BEDIENING
CONTROLELIJST VÓÓR GEBRUIK
Voordat u met de machine gaat werken, voert u
de volgende stappen uit:
- Inspecteer de machine op eventuele
vloeistoflekkage.
- Controleer de verlichting van de machine.
- Controleer de linker zijwisser op
beschadigingen en slijtage.
- Controleer de hoofdborstels op
beschadigingen en slijtage. Controleer of er
geen draad, touw of koord om de
hoofdborstels is gewikkeld. Verwijder dit zo
nodig.
- Bij machines die zijn uitgerust met cilindrische
borstels: Controleer of de vuilvergaarbak leeg
en schoon is.
- Bij machines die zijn uitgerust met optionele
zijborstel: Controleer of er geen draad, touw
of koord om de schrobborstel is gewikkeld.

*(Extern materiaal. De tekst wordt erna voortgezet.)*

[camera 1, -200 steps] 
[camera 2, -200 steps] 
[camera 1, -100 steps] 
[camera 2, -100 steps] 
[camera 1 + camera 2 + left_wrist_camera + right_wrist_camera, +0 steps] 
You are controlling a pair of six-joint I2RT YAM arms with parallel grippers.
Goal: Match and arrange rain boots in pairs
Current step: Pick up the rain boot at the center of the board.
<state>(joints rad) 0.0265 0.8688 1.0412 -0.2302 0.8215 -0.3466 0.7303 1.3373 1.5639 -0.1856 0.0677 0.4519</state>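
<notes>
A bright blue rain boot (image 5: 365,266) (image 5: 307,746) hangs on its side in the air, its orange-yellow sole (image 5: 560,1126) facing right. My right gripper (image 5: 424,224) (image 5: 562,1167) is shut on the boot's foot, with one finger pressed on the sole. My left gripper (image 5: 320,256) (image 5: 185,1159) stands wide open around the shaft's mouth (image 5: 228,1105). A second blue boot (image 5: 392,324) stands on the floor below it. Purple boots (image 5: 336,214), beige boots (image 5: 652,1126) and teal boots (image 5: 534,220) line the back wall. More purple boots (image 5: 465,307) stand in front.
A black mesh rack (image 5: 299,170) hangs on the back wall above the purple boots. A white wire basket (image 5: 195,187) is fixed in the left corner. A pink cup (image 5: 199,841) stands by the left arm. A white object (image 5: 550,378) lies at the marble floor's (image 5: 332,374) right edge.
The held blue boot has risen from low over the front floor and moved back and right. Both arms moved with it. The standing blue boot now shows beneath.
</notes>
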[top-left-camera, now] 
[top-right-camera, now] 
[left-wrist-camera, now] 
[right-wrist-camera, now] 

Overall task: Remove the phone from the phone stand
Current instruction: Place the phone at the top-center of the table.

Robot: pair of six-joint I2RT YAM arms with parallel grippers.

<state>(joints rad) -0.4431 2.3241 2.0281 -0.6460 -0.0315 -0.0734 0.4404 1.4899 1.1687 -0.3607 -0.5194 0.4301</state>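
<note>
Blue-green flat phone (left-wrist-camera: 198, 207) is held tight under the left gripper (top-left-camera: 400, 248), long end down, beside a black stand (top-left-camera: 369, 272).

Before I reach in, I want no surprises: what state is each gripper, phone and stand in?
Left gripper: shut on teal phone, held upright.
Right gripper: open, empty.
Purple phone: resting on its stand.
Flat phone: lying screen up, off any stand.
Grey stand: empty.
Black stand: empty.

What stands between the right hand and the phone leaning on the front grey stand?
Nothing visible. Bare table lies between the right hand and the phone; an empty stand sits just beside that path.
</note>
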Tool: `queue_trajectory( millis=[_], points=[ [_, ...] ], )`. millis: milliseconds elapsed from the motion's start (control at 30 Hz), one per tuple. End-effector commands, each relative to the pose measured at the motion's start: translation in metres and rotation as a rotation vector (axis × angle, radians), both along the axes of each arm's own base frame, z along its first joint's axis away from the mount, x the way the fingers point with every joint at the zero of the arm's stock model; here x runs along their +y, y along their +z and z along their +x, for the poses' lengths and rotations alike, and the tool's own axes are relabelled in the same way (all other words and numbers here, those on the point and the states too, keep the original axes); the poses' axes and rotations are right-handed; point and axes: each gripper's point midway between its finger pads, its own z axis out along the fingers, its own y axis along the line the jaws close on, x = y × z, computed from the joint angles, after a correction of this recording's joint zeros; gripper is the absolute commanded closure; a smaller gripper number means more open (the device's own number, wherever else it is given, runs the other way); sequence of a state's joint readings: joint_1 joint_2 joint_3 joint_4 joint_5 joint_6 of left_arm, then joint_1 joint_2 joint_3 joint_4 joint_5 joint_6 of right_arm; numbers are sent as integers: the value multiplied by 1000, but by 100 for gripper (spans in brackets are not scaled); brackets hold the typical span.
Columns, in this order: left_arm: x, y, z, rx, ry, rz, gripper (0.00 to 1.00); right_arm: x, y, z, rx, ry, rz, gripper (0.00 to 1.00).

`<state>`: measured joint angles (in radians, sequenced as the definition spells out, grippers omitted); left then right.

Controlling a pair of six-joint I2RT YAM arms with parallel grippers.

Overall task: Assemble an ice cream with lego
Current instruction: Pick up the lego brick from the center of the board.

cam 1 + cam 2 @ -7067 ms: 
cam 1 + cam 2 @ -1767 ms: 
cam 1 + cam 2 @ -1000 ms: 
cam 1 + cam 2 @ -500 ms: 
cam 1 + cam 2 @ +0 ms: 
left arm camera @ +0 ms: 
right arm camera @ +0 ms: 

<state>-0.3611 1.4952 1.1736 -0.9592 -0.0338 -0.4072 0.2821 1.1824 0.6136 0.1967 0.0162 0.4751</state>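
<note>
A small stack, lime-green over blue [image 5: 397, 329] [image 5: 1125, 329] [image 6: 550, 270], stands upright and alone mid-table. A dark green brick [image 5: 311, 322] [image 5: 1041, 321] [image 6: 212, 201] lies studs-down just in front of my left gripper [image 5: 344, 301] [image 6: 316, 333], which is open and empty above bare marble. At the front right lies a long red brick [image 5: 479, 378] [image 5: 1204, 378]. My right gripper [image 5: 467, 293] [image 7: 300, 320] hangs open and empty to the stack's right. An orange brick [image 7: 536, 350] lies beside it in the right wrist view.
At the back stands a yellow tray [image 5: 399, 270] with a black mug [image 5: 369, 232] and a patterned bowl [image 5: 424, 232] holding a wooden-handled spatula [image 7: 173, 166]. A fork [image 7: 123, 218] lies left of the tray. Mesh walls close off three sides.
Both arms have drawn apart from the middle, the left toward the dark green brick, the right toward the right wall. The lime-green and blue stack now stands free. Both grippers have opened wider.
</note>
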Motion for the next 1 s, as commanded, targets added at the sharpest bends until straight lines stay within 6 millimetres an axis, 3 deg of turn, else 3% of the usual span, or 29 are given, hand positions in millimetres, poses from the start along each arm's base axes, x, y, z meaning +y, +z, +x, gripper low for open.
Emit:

- Bij machines die zijn uitgerust met optionele
zijborstel: Controleer de wisser op
beschadigingen en slijtage.
- Bij machines die zijn uitgerust met optionele
voorveegeenheid: Controleer of er geen
draad, touw of koord om de schrobborstel is
gewikkeld.
- Bij machines die zijn uitgerust met optionele
voorveegeenheid: Controleer de filterzak van
het stofbeheersingssysteem.
- Bij machines die zijn uitgerust met optionele
voorveegeenheid: Controleer of de
vuilvergaarbak leeg is.
- Controleer de achterwissers op
beschadigingen en slijtage.
- Controleer de afdichtingen van de vuilwater−
en schoonwatertankdeksels op
beschadigingen en slijtage.
- Controleer of het inlaatfilter van de
vacuümventilator schoon is.
- Controleer de rechter zijwisser op
beschadigingen en slijtage.
- Bij machines die zijn uitgerust met het
optionele ES−systeem: Controleer of het
ES−filter onder in de vuilwatertank schoon is.
20
- Voor FaST−schrobben: Controleer het peil
van het FaST PAK−concentraat. Plaats indien
nodig een nieuwe verpakking. Raadpleeg het
gedeelte HET FaST
PAK−REINIGINGSMIDDEL INSTALLEREN in
deze handleiding.
- Voor FaST− of ec−H2O−schrobben:
Controleer of er geen gewoon
schoonmaakmiddel/onderhoudsmiddel meer
in de schoonwatertank zit. Spoel zo nodig de
tank schoon.
- Voor FaST− of ec−H2O−schrobben:
Controleer of de schoonwatertank is gevuld
met helder, koud water.
- Inspecteer de claxon, koplampen,
achterlichten en zwaailichten en het
achteruitrijalarm (indien aanwezig).
- Controleer of de remmen en het stuur naar
behoren functioneren.
- Controleer de banden op beschadigingen.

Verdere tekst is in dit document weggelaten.